== Problem details ==
Could you restate word for word the lines running from the one with "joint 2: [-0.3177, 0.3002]" to the end of the data, both ends included, but without pictures?

== Given material ==
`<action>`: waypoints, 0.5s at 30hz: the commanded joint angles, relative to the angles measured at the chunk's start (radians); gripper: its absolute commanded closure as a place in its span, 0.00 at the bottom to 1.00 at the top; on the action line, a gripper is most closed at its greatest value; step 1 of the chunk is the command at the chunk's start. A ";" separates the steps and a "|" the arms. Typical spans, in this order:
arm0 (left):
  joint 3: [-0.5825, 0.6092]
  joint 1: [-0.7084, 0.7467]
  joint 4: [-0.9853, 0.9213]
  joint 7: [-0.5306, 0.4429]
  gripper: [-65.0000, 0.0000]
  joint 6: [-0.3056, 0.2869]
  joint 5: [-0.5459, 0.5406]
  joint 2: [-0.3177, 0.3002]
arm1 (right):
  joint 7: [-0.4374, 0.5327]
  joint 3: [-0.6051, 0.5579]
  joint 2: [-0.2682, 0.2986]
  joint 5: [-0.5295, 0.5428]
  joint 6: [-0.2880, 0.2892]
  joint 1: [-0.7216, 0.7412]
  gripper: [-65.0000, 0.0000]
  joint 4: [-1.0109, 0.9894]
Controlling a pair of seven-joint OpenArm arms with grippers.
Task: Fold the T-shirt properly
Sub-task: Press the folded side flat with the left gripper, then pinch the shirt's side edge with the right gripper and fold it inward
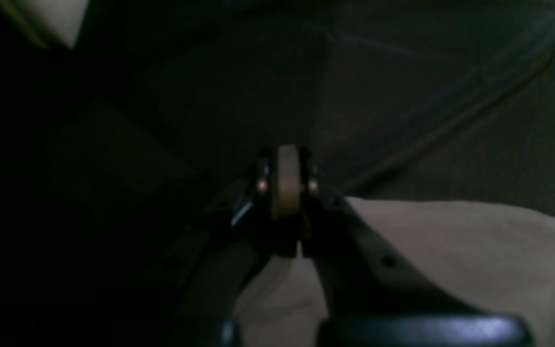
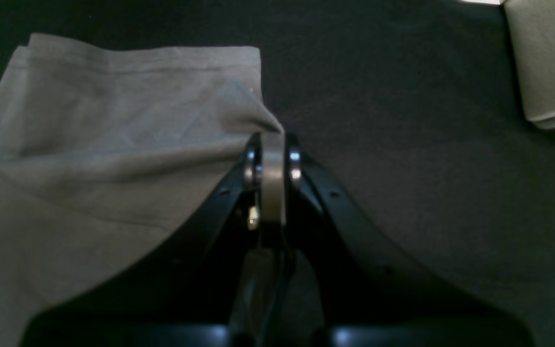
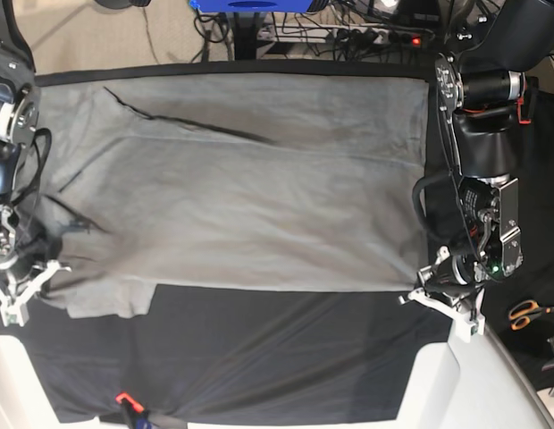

== Task answer ==
  joint 2: [-0.3177, 0.3002]
arm1 (right):
  joint 7: [-0.4374, 0.5327]
  joint 3: [-0.6051, 0.5579]
  joint 2: [-0.2682, 0.2986]
  joint 5: [-0.5295, 0.5428]
  joint 6: [-0.2880, 0.2892]
  joint 1: [-0.7216, 0.7412]
  gripper: [-65.0000, 0.0000]
  joint 4: [-1.0109, 0.9894]
Controlling a pair of seven-joint OpenArm arms with grippers.
Task: Fold the T-shirt properly
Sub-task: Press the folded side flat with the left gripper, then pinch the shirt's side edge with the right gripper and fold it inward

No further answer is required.